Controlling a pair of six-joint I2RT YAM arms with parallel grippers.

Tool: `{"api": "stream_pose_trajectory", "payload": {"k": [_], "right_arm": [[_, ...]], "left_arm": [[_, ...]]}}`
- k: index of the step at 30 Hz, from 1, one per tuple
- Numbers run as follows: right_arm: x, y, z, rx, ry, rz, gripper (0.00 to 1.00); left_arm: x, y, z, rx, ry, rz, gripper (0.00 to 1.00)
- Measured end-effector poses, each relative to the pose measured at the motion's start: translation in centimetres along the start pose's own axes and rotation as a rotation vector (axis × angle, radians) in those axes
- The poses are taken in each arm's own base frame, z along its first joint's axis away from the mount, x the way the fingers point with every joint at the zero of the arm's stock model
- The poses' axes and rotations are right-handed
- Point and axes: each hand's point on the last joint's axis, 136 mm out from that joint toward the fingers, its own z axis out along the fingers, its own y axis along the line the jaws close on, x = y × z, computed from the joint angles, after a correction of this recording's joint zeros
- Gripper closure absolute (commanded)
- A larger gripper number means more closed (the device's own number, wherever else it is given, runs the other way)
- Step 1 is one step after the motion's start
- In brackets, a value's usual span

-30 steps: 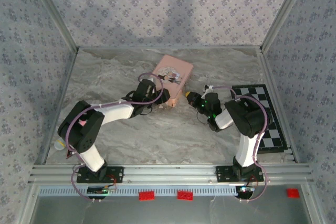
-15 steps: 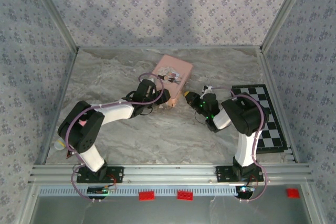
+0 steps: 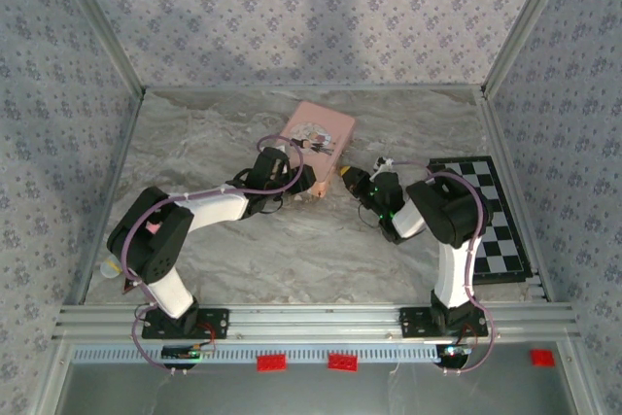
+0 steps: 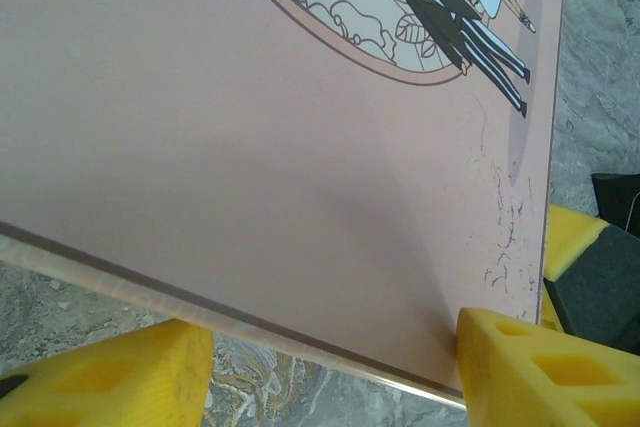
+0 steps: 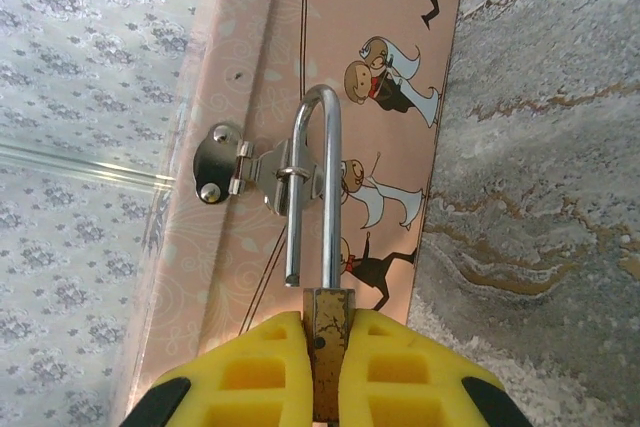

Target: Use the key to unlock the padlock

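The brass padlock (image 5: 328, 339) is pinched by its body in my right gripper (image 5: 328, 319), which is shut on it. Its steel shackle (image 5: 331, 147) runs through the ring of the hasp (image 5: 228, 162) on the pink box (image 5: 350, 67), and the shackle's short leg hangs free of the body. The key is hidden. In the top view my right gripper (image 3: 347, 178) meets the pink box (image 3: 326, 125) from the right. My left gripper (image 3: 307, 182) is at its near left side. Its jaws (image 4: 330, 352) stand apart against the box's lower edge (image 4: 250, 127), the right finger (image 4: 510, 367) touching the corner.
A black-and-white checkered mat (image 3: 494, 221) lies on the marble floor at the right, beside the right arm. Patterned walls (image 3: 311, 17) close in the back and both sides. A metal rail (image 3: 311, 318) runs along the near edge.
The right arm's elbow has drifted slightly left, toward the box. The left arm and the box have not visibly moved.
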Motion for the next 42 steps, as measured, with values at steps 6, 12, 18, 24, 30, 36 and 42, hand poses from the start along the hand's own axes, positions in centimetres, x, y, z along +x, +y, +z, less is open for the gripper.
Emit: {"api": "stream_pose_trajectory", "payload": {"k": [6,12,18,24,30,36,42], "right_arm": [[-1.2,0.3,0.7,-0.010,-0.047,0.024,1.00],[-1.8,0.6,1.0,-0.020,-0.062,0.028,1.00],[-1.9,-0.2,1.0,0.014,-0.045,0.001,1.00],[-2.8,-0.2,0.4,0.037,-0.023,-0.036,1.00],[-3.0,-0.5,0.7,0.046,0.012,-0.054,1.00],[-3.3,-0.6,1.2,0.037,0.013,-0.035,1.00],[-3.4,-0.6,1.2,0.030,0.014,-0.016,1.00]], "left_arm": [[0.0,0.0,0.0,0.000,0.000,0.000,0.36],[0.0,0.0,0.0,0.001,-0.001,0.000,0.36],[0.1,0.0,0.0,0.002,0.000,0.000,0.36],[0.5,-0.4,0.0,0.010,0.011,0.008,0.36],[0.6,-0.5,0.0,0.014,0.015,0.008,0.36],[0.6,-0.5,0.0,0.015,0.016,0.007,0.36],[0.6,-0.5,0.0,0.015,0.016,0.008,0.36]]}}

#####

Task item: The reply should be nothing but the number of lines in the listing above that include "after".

Solved problem: 2